__PROBLEM DETAILS__
Below are some records. Print exactly the lines between the one holding "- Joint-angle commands" and the one holding "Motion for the", inclusive, and nothing else.

-- Opening Marker --

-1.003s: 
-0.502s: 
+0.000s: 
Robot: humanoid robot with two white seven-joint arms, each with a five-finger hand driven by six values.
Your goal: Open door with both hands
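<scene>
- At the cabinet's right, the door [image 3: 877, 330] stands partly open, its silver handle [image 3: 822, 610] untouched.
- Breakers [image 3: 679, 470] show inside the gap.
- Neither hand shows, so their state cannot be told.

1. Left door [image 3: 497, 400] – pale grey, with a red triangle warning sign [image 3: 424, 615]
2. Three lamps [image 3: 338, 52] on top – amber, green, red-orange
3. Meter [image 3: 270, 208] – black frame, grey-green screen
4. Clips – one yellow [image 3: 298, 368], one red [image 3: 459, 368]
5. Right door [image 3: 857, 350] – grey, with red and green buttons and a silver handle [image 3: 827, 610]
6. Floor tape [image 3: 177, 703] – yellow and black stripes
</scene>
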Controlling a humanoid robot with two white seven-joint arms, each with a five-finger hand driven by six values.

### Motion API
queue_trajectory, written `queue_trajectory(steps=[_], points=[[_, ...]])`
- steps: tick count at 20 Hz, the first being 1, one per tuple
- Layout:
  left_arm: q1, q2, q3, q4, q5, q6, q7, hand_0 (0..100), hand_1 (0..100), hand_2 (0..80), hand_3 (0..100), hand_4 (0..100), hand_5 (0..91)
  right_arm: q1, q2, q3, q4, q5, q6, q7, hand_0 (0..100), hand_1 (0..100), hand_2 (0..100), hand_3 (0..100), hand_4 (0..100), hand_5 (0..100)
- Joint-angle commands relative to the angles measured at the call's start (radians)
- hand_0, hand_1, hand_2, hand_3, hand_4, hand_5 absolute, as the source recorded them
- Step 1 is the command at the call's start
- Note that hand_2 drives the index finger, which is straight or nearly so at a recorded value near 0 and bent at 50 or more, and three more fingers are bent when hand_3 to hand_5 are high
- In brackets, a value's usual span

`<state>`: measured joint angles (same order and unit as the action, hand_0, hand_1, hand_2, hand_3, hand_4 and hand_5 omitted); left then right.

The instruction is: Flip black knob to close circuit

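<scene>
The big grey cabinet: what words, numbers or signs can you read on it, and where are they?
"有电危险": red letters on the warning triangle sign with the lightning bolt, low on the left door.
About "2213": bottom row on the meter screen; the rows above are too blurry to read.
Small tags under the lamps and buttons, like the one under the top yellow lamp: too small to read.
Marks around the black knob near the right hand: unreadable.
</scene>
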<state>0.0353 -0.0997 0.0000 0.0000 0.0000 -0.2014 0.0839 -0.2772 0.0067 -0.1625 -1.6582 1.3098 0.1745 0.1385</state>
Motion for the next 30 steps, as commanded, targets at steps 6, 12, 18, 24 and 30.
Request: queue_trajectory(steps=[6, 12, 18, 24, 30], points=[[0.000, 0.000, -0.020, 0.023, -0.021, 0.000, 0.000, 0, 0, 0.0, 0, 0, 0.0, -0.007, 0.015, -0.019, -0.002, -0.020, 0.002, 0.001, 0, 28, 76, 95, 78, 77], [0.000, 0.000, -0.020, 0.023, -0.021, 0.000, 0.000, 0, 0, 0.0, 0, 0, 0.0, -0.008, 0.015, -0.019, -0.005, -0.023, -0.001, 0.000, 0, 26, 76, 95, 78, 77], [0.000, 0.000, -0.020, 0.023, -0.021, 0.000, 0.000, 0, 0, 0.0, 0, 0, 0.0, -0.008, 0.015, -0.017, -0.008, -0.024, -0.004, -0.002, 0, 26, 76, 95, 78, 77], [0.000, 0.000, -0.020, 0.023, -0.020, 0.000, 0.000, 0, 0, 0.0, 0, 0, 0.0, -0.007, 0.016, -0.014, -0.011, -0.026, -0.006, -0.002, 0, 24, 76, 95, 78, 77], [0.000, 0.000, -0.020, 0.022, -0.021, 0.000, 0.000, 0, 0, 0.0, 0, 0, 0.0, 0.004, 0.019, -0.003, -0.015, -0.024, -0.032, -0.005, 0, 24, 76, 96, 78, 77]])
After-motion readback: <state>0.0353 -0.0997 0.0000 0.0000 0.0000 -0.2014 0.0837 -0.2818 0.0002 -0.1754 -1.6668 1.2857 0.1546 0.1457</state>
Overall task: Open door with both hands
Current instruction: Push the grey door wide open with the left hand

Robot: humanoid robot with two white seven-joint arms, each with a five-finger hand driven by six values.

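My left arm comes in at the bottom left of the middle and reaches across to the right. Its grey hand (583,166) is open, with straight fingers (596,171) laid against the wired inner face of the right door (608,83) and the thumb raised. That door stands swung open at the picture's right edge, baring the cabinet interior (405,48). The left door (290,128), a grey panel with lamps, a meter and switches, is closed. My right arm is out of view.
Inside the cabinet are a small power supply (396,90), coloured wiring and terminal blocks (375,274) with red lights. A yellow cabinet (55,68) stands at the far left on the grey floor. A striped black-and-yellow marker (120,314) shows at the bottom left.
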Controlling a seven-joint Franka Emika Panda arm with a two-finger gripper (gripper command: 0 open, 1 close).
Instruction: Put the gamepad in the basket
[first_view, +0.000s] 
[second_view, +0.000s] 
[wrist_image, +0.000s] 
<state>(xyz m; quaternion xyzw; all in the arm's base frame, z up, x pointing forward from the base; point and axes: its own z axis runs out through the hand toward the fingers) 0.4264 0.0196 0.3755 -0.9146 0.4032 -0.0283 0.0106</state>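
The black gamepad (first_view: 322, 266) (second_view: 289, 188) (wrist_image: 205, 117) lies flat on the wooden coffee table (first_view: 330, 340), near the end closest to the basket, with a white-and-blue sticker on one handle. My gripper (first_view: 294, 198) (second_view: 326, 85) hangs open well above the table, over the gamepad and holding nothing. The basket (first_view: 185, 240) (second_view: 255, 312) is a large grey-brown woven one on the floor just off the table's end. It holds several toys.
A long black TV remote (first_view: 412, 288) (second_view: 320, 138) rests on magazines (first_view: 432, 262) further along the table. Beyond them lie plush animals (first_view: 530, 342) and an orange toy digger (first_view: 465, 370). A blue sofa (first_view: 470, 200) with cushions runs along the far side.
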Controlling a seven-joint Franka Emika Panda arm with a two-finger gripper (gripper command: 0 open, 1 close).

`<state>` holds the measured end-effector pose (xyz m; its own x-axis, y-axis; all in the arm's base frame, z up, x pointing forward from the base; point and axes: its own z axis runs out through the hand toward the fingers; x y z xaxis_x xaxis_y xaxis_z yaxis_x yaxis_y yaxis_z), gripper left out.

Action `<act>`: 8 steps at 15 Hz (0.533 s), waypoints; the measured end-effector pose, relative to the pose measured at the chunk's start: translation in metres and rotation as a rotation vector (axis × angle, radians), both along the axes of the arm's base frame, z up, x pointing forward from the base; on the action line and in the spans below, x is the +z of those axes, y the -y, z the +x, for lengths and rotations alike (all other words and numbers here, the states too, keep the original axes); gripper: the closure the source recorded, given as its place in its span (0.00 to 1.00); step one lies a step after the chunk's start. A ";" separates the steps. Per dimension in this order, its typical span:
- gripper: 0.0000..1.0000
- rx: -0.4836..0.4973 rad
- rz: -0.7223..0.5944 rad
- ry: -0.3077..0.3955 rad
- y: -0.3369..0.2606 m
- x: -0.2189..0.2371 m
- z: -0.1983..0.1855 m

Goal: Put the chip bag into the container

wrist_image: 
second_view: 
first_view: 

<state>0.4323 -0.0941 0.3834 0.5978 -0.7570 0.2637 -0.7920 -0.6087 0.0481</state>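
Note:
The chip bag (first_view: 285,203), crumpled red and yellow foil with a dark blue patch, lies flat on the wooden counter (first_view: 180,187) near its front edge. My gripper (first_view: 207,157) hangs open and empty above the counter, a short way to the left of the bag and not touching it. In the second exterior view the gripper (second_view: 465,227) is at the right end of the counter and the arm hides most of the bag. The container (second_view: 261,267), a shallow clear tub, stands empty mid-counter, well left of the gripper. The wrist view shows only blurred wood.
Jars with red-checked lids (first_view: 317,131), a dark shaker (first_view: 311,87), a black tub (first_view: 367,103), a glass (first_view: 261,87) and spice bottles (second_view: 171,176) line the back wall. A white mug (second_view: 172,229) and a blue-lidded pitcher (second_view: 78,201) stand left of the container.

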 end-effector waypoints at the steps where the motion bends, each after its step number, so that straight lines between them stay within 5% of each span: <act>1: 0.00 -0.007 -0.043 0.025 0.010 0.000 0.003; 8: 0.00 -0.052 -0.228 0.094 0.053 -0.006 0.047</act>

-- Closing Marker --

__WRITTEN ANSWER__
- Joint-angle commands relative to the angles measured at the call's start (radians)
- hand_0, hand_1, hand_2, hand_3, hand_4, hand_5 absolute, as the source recorded them
- Step 1 is the command at the call's start
- Note that hand_2 drives the index finger, which is straight or nearly so at a recorded value near 0 and bent at 50 or more, and three more fingers are bent when hand_3 to hand_5 are high
- In brackets, a value's usual span

`<state>`: measured joint angles (same order and unit as the action, hand_0, hand_1, hand_2, hand_3, hand_4 and hand_5 omitted); left then right.

The instruction is: Flip black knob to close circuit

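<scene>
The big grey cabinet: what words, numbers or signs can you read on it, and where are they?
"有电危险": red letters on the warning triangle sign with the lightning bolt, low on the left door.
About "2213": bottom row on the meter screen; the rows above are too blurry to read.
Small tags under the lamps and buttons, like the one under the top yellow lamp: too small to read.
Marks around the black knob near the right hand: unreadable.
</scene>
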<state>0.0353 -0.0997 0.0000 0.0000 0.0000 -0.2014 0.0839 -0.2772 0.0067 -0.1625 -1.6582 1.3098 0.1745 0.1385</state>
Motion for the next 30 steps, as commanded, targets at steps 6, 12, 18, 24 and 30.

This output has come to an end.